Botanical Name:Fraxinus americana
Family: Oleaceae
Kingdom:Plantae
Order: Lamiales
Genus: Fraxinus
Section: Fraxinus sect. Melioides
Species: F. americana

Common Names: American ash or White ash

Habitat:
American ash is native to eastern and central North America. It is found in mesophytic hardwood forests from Nova Scotia west to Minnesota, south to northern Florida, and southwest to eastern Texas. Isolated populations have also been found in western Texas, Wyoming, and Colorado, and the species is reportedly naturalized in Hawaii. It grows on rich upland to lowland woods.

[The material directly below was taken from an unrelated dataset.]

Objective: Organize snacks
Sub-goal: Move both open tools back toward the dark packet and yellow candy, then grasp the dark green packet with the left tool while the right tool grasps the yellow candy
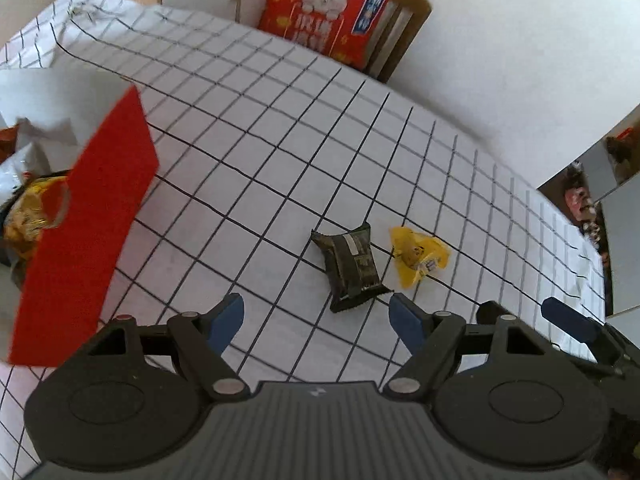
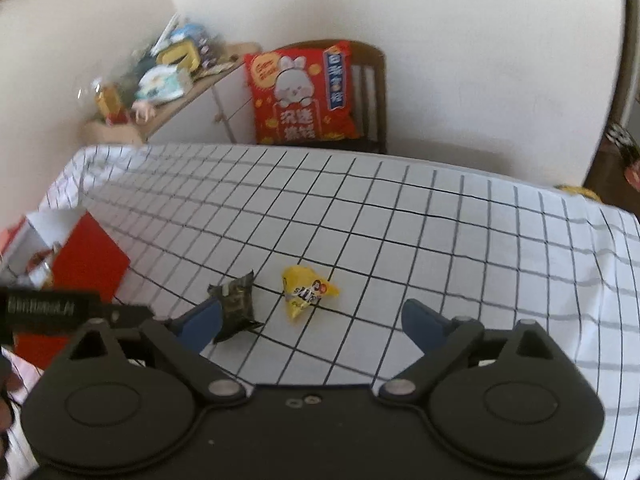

Usually found in association with other hardwood trees in well-drained soils on slopes.

Description:

American ash is a deciduous Tree growing to 25 m (82ft) by 15 m (49ft) at a fast rate.
It is in flower from April to May, and the seeds ripen in September. The species is dioecious (individual flowers are either male or female, but only one sex is to be found on any one plant so both male and female plants must be grown if seed is required). and is pollinated by Wind. The plant is not self-fertile.

Suitable for: light (sandy), medium (loamy) and heavy (clay) soils. Suitable pH: acid, neutral and basic (alkaline) soils and can grow in very alkaline soils.

It can grow in semi-shade (light woodland) or no shade. It prefers dry or moist soil. The plant can tolerates strong winds but not maritime exposure.
It can tolerate atmospheric pollution.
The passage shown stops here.